» **Task item**
Begin at the first line below and copy each line exactly, ending with the line where "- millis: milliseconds" appears.

Collected data

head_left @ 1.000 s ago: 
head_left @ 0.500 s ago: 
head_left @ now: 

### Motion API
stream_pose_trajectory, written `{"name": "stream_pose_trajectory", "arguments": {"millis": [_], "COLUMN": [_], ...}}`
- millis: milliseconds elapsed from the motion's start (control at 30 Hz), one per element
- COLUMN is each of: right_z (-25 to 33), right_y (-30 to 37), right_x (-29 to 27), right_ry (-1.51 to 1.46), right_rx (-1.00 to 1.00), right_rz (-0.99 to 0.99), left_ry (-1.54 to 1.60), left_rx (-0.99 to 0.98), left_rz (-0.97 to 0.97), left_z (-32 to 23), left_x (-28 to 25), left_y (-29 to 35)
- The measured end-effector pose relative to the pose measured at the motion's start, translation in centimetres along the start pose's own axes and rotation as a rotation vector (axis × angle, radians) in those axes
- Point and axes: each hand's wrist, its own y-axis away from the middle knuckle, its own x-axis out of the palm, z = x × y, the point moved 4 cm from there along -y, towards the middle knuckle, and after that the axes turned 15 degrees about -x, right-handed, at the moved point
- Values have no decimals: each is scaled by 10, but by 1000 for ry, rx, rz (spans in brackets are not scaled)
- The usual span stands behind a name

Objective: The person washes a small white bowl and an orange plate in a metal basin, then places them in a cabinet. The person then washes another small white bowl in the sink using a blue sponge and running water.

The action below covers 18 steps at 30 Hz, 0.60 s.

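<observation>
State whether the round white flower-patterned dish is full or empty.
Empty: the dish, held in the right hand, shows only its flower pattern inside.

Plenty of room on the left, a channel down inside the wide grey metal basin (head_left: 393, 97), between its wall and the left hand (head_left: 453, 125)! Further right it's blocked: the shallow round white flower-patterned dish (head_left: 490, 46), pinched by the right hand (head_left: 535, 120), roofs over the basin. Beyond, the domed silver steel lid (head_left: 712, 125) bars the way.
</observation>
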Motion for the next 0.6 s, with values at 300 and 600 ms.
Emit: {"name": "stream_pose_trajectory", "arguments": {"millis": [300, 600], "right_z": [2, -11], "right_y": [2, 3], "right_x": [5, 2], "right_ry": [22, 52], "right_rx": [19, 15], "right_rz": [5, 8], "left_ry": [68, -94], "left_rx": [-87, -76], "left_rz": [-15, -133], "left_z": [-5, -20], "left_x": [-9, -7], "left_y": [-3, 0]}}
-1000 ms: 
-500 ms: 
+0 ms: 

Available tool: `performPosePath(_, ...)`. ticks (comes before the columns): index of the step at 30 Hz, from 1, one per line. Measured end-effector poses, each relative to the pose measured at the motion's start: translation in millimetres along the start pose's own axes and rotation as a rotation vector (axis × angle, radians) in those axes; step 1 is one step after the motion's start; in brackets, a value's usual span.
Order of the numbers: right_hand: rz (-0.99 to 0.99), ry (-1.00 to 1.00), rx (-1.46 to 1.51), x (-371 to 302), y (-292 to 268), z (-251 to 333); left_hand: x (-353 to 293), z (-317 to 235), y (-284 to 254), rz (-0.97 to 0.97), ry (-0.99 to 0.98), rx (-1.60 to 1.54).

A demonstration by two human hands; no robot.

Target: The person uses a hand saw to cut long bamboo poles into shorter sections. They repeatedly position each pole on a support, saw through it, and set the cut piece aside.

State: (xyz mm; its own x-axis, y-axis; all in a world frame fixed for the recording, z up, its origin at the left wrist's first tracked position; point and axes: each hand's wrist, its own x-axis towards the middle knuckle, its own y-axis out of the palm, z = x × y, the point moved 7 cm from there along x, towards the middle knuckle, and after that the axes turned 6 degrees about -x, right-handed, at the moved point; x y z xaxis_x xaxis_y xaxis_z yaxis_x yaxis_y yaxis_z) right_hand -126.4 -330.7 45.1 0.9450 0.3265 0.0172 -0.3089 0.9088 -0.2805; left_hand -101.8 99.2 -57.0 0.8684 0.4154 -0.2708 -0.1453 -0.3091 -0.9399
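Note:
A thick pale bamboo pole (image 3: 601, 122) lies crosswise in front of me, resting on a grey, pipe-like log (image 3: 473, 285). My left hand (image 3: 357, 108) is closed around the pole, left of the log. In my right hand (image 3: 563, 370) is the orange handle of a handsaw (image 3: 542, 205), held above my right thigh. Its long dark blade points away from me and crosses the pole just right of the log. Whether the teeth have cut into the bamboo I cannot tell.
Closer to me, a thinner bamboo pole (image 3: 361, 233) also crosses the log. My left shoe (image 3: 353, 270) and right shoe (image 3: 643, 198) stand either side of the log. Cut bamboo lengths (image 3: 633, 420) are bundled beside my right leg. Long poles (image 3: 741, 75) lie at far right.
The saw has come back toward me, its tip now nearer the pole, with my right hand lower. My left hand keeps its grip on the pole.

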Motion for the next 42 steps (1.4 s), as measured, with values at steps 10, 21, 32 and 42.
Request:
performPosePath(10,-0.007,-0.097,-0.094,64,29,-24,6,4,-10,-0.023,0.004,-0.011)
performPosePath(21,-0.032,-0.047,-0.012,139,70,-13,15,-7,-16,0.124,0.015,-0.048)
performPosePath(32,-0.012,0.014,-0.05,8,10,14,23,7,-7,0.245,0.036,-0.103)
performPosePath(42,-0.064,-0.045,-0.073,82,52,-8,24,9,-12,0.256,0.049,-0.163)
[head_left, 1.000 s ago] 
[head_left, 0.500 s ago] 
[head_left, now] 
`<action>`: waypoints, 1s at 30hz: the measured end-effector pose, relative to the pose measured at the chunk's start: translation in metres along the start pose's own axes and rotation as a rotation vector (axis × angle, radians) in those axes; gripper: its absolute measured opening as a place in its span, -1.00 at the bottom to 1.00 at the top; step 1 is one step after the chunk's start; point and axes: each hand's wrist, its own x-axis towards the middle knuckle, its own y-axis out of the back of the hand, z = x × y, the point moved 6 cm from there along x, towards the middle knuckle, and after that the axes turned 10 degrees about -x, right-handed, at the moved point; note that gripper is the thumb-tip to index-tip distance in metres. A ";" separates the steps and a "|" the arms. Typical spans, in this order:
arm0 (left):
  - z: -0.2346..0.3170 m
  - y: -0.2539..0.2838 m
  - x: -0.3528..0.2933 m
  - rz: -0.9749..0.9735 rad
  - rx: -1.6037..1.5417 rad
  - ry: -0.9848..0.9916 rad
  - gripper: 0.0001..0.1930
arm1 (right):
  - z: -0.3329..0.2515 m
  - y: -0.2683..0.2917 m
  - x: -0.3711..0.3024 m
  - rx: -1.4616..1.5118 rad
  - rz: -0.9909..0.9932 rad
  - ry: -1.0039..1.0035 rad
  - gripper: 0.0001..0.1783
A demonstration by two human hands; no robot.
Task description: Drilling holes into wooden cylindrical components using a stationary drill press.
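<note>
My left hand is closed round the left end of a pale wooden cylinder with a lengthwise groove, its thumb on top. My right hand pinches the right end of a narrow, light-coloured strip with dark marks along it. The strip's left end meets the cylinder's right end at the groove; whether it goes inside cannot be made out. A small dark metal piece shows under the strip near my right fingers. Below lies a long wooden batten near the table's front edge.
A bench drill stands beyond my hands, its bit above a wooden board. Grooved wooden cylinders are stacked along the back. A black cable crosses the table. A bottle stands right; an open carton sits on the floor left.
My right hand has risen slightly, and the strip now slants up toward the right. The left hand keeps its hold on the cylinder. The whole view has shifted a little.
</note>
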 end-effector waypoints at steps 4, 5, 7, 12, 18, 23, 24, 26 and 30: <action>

» **Your response**
head_left @ 1.000 s ago: 
head_left @ 0.500 s ago: 
head_left @ now: 

### Motion API
stream_pose_trajectory, written `{"name": "stream_pose_trajectory", "arguments": {"millis": [_], "COLUMN": [_], ...}}`
- millis: milliseconds elapsed from the motion's start (control at 30 Hz), one per element

The answer given above is complete.